**Action item:**
Omitting all images, set down every line below exactly as it appears.

Source data: Begin

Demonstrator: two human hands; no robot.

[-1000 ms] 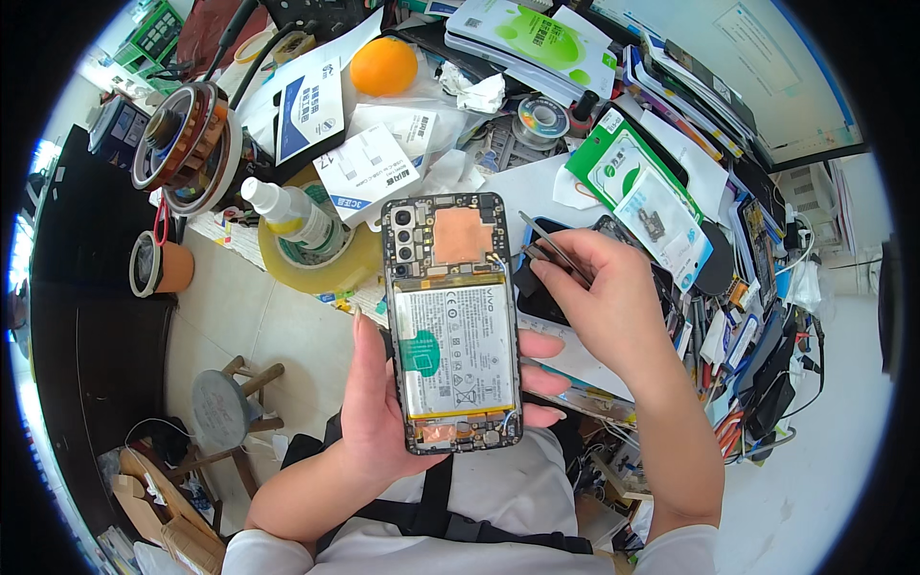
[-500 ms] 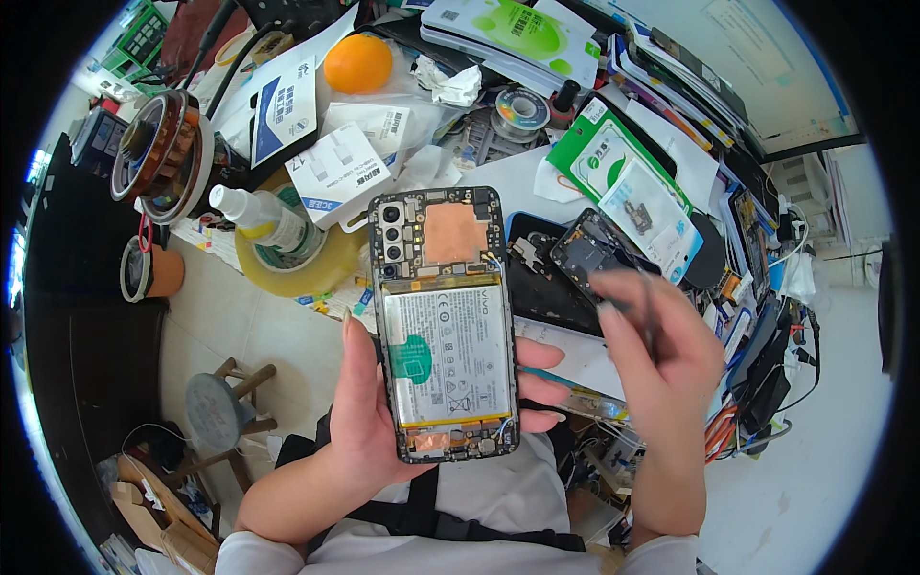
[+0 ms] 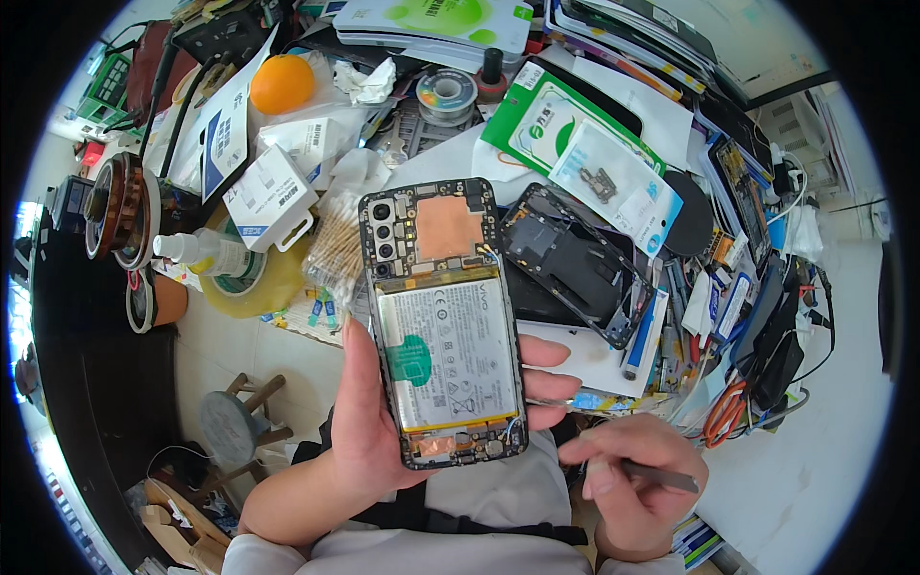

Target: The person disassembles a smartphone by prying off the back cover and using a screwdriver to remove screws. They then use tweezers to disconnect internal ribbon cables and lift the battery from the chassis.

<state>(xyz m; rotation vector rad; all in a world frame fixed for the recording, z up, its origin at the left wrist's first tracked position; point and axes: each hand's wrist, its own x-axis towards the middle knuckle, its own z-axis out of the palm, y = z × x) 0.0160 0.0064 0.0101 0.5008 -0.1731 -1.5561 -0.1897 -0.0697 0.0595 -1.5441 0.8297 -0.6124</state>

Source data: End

**Reply to the exercise:**
Demonstrator: two human hands; no robot.

[-1000 ms] 
[-500 ms] 
[+0 ms] 

Target: The person disassembles a smartphone by prying off the back cover and using a screwdriver to remove screws. They then use tweezers to disconnect internal ribbon cables and lift the battery from the chassis.

<state>(xyz m; rotation vector rad; all in a world frame fixed for the recording, z up, its origin at the left wrist's first tracked position; point and axes: each hand's wrist, its own x-axis towards the middle knuckle, its own z-axis out of the palm, y = z × x) 0.0160 0.0064 0.0101 0.5008 -0.1731 -1.5561 -0.1897 -0.0697 0.0595 -1.5441 0.8297 -0.6124</state>

With this, the exercise has been completed.